さて、釈尊が弟子達に囲まれ、クシナガラで入滅する際、8本の娑羅双樹の中で涅槃することを選ばれました。その理由は、娑羅双樹を通して仏の如来(Tathagata)の超自然的な効果を示す為であります。釈尊の最後のご説法が終わると同時に8本の娑羅双樹のうち、4本が即座に枯れ、残り4本が青々とし、白い花が咲き乱れ、鶴が舞うようであったと言われる。これが、釈尊(世尊)の肉体は涅槃に入りたまえど、説かれし仏法は構成に残りて栄える、という四枯四栄の言われである。つまり、四枯は釈尊の消えてゆく肉体を投影した枯れた四本の娑羅双樹を指し、四栄は仏陀となった釈尊の教え、仏法、が十二因縁を超越した永遠のものであることを、白い花を咲かせた残り4本の娑羅双樹に託したものだと言われています。

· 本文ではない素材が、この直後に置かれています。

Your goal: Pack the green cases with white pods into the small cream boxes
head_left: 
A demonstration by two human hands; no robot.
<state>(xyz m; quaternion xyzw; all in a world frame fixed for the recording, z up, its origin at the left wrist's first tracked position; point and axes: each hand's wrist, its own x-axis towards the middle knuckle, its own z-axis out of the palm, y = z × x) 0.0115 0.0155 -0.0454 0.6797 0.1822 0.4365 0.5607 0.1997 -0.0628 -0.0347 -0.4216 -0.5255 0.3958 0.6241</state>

今は丁度彼岸の最中で、十二因縁、とりわけ、その中でも生と(老)死の一連性、一貫性をより感じる時でもあります。そして、煩悩を克服し、悟り、仏法に目覚めて、十二因縁を超越して、彼岸の浄土へと渡れ、ご先祖様との再会をもより強く望む時でもあります。  

それまでの煩悩の世界である此岸での諸行無常の中、もののあはれの念で、ただひたすら今という時を一生懸命四諦八正道に精進しながら生きているのです。

平家の栄枯盛衰を哀れんで詠った娑羅双樹の花は枯れてしまいました。それは、釈尊の涅槃の時、荼毘に付され消えていった命が消えた肉体のようなものです。もし、平清盛が仏法に悟り、欲を出さず、権力への執着といった煩悩を克服していれば、平家物語の冒頭だけでなく、その全体そのものがまったく違った話となっていたでしょう。